Recent Engagements include Rodolfo in Puccini’s La Boheme with Michigan Opera Theater and Wexford Festival Opera, along with Augustus Gloop in the european premiere of The Golden Ticket written by Peter Ash with librettist Donald Sturrock. Stewart also Reprised his role as The Prince in John Adams’ A Flowering Tree in Lisbon with The Gulbankian Symphony, as well as performed Luigi in Puccini’s Il Tabarro at the Castleton Music Festival under the baton of Maestro Lorin Maazel, his role dubut of Cavaradossi in Puccini’s Tosca with Michigan Opera Theater, The Prince in John Adams’ A Flowering Tree with The Gulbankian Symphony in Paris, Rodolfo in La boheme with Opera Carolina, Narraboth in Salome with Arizona Opera, Ismaele in Nabucco with Michigan Opera Theater, Aeneas in Dido and Aeneas with The Yard Arts Festival, Tonio in the World Premiere of Louis Gioia’s I Tre Compagni with Encompass Opera, Mozart’s Requiem at Carnegie Hall under the baton of John Rutter and Don Jose in La Tragédie de Carmen with Chicago Opera Theater.
Since joining The Metropolitan Opera roster in the fall of 2008 to cover Arturo in Lucia di Lammermoor, Stewart’s roles also included Azael in L’Enfant Prodigue with Metro Chamber Orchestra, Manrico in Il Trovatore with Festival Opera and Turiddu in Cavalleria Rusticana with The One World Symphony.

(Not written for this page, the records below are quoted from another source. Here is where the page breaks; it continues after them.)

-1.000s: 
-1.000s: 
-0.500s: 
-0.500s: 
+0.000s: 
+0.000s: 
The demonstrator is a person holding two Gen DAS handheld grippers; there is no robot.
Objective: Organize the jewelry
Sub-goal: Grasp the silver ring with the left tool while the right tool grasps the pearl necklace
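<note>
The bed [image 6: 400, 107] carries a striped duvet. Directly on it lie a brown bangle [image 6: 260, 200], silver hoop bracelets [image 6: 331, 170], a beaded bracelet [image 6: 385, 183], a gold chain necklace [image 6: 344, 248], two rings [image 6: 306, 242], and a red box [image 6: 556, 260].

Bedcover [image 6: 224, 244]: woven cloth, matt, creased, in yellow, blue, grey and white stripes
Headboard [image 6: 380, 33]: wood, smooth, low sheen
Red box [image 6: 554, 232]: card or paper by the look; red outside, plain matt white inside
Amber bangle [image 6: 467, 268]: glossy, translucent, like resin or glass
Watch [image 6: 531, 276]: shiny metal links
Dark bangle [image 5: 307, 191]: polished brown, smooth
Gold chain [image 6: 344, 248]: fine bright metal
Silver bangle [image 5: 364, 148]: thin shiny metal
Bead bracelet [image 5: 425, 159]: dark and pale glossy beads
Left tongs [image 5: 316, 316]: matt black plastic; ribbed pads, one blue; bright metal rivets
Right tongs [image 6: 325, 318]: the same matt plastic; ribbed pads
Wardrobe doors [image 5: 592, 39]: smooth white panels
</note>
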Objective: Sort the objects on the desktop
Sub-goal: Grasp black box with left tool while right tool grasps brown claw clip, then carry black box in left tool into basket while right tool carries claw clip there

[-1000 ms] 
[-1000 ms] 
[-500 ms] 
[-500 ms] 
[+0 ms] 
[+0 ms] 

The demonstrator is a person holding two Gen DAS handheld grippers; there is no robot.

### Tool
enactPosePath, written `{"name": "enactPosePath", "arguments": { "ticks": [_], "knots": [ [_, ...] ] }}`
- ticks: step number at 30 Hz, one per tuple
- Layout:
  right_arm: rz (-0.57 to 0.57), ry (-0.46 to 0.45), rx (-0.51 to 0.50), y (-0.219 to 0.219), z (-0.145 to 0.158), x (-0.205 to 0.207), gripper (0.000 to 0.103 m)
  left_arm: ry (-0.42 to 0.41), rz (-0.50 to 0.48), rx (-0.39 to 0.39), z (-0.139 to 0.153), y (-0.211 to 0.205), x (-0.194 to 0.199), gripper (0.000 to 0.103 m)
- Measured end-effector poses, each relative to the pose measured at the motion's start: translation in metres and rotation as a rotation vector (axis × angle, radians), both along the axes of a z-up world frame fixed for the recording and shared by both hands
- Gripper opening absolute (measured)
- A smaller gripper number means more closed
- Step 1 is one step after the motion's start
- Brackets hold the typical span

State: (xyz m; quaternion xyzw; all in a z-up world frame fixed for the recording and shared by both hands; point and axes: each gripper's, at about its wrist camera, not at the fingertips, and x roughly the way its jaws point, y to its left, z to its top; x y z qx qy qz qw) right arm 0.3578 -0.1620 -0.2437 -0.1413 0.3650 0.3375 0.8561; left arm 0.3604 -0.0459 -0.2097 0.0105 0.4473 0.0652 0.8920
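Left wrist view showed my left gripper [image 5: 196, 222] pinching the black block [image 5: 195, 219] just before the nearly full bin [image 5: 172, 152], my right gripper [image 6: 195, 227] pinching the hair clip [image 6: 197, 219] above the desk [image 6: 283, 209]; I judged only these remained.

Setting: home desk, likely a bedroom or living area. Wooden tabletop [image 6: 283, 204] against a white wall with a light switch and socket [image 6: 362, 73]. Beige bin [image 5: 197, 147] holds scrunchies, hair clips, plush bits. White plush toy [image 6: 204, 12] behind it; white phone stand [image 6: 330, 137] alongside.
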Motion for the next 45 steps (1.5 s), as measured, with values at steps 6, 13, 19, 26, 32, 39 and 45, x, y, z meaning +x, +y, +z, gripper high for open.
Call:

Upcoming performances include his role debut of Don Jose in Carmen with Opera Africa, The Prince in John Adams’ A Flowering Tree with Cincinnati Opera and creating the role of Hassan in Judith Weir’s Achterbahn which will mark his forth world premiere by a modern composer at The Bregenzer Festspiel, A role he will further perform in his upcoming Covent Garden debut in 2012.